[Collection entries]
============
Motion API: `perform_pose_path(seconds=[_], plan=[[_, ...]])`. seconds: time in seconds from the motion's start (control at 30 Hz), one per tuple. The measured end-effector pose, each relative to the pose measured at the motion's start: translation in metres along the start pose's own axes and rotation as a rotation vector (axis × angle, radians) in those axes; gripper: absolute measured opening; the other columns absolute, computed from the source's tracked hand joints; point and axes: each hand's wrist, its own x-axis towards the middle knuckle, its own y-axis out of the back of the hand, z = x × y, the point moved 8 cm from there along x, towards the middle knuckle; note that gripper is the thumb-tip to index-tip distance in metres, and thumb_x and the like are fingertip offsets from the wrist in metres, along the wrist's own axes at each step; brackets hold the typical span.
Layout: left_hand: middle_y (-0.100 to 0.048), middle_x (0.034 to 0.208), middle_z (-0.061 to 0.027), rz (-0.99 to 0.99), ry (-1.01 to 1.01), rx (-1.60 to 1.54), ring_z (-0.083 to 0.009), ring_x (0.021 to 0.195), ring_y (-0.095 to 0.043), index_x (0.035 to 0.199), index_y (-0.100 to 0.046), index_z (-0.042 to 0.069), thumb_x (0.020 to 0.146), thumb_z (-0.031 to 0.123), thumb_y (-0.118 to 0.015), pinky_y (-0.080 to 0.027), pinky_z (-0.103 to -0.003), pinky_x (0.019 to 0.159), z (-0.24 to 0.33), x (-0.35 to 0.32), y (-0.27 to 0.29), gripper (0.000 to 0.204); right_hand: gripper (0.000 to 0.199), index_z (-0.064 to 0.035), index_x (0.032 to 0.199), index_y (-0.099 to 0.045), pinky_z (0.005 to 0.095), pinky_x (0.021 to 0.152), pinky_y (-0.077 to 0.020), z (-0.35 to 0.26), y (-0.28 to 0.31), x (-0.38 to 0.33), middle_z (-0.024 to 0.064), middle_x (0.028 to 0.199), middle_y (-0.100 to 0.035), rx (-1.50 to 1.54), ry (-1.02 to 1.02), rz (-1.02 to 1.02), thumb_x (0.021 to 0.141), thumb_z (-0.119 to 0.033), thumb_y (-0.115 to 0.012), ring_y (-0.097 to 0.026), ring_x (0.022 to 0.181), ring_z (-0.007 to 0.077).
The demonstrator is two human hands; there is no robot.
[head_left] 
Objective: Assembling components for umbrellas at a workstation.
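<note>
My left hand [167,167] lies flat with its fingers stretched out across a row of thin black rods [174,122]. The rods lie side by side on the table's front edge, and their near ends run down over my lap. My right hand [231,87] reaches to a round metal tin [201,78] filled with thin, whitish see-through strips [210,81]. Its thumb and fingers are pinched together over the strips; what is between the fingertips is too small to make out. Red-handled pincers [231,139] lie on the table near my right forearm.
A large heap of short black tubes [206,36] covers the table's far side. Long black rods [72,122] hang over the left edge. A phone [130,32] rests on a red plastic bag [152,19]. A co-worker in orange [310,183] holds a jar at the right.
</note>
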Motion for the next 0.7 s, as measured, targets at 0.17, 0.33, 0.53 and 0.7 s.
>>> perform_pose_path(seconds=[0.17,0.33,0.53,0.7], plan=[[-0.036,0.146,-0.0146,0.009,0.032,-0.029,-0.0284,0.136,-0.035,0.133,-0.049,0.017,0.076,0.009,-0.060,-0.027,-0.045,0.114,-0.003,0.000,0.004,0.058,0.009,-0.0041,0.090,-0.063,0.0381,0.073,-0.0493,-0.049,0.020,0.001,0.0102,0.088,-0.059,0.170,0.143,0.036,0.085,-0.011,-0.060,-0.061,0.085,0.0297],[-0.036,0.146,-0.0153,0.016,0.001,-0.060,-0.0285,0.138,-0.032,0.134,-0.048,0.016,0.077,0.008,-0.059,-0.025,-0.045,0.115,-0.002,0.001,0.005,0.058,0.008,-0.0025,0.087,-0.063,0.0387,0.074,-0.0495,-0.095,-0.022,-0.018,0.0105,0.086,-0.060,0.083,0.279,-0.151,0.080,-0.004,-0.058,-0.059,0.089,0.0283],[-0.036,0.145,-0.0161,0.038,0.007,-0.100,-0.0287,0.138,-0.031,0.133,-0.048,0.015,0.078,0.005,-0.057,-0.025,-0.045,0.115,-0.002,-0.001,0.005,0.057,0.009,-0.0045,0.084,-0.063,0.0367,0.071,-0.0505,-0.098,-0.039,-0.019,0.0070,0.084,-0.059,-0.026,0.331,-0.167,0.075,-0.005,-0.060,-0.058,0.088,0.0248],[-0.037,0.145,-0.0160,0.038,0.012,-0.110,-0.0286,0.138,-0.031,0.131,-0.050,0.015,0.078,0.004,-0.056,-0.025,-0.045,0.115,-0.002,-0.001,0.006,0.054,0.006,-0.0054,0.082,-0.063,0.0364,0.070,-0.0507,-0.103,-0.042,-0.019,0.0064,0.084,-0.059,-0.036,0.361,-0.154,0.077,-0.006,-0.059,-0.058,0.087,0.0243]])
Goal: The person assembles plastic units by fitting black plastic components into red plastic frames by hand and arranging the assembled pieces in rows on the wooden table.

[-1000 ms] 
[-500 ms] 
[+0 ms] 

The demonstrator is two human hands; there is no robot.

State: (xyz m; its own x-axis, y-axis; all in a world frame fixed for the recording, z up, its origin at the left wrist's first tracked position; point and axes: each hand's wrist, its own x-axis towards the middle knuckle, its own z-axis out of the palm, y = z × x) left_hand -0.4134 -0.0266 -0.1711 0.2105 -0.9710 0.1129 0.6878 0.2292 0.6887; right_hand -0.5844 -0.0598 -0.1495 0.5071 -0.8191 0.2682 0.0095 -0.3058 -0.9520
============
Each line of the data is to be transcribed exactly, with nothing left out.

» Exercise solution:
Motion API: `perform_pose_path(seconds=[_], plan=[[_, ...]])`. seconds: time in seconds from the motion's start (control at 30 Hz), one per tuple. The measured end-effector pose, each relative to the pose measured at the motion's start: translation in metres along the start pose's own axes and rotation as a rotation vector (axis × angle, radians) in those axes; gripper: absolute measured opening; the other columns absolute, computed from the source's tracked hand joints; point and axes: each hand's wrist, its own x-axis towards the middle knuckle, its own y-axis out of the back of the hand, z = x × y, the point moved 8 cm from there along x, towards the middle knuckle; note that gripper is the thumb-tip to index-tip distance in metres, and thumb_x and the like are fingertip offsets from the wrist in metres, along the wrist's own axes at each step; brackets hold the typical span.
Layout: left_hand: middle_y (-0.100 to 0.048), middle_x (0.034 to 0.208), middle_z (-0.061 to 0.027), rz (-0.99 to 0.99), ry (-1.01 to 1.01), rx (-1.60 to 1.54), ring_z (-0.083 to 0.009), ring_x (0.021 to 0.195), ring_y (-0.095 to 0.043), index_x (0.035 to 0.199), index_y (-0.100 to 0.046), index_z (-0.042 to 0.069), thumb_x (0.020 to 0.146), thumb_z (-0.031 to 0.123), thumb_y (-0.118 to 0.015), pinky_y (-0.080 to 0.027), pinky_z (-0.103 to -0.003), pinky_x (0.019 to 0.159), z (-0.24 to 0.33), x (-0.35 to 0.32), y (-0.27 to 0.29), gripper (0.000 to 0.204); right_hand: gripper (0.000 to 0.199), index_z (-0.064 to 0.035), index_x (0.032 to 0.199), index_y (-0.099 to 0.045), pinky_z (0.005 to 0.095), pinky_x (0.021 to 0.152), pinky_y (-0.077 to 0.020), z (-0.35 to 0.26), y (-0.28 to 0.31), x (-0.38 to 0.33), middle_z (-0.024 to 0.064), middle_x (0.028 to 0.199), middle_y (-0.100 to 0.035), rx (-1.50 to 1.54), ry (-1.02 to 1.02), rz (-1.02 to 1.02), thumb_x (0.021 to 0.141), thumb_z (-0.119 to 0.033), thumb_y (-0.115 to 0.012), ring_y (-0.097 to 0.026), ring_x (0.022 to 0.181), ring_z (-0.007 to 0.077).
The demonstrator is two human hands; there is no robot.
[head_left] 
Objective: Assembling components for umbrellas at a workstation.
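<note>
My left hand [167,167] lies flat with its fingers stretched out across a row of thin black rods [174,122]. The rods lie side by side on the table's front edge, and their near ends run down over my lap. My right hand [231,87] reaches to a round metal tin [201,78] filled with thin, whitish see-through strips [210,81]. Its thumb and fingers are pinched together over the strips; what is between the fingertips is too small to make out. Red-handled pincers [231,139] lie on the table near my right forearm.
A large heap of short black tubes [206,36] covers the table's far side. Long black rods [72,122] hang over the left edge. A phone [130,32] rests on a red plastic bag [152,19]. A co-worker in orange [310,183] holds a jar at the right.
</note>
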Motion for the next 0.7 s, as measured, targets at 0.17, 0.33, 0.53 and 0.7 s.
>>> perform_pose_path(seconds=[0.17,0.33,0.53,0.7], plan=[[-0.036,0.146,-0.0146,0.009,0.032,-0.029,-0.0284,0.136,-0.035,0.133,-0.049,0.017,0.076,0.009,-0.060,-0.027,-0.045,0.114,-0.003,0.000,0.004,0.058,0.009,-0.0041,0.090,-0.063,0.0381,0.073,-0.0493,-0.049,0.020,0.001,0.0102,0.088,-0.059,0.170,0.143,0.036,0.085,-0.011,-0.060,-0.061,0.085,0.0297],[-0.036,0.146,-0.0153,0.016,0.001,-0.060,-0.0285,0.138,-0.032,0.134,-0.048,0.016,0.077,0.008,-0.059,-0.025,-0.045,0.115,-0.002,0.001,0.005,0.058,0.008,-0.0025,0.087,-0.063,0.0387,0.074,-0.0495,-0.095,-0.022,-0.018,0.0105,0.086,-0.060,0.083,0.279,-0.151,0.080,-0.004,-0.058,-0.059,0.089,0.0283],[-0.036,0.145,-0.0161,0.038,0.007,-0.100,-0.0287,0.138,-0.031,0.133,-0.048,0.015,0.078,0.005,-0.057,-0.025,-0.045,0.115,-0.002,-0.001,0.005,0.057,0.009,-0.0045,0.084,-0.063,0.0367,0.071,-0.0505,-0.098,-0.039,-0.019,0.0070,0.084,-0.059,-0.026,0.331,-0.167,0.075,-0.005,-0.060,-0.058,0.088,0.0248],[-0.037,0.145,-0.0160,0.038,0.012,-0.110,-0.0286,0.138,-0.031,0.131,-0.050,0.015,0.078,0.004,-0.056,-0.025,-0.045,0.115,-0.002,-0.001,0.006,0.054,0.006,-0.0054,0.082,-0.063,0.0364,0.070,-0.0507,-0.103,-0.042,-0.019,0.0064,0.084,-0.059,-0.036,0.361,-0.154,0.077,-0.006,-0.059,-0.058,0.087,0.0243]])
Goal: The person assembles plastic units by fitting black plastic components into red plastic frames by hand and arranging the assembled pieces in rows on the wooden table.

[-1000 ms] 
[-500 ms] 
[+0 ms] 

The demonstrator is two human hands; there is no robot.

State: (xyz m; its own x-axis, y-axis; all in a world frame fixed for the recording, z up, its origin at the left wrist's first tracked position; point and axes: each hand's wrist, its own x-axis towards the middle knuckle, its own z-axis out of the palm, y = z × x) left_hand -0.4134 -0.0266 -0.1711 0.2105 -0.9710 0.1129 0.6878 0.2292 0.6887; right_hand -0.5844 -0.0598 -0.1495 0.5071 -0.8191 0.2682 0.0095 -0.3058 -0.9520

With the answer given, the exercise is closed.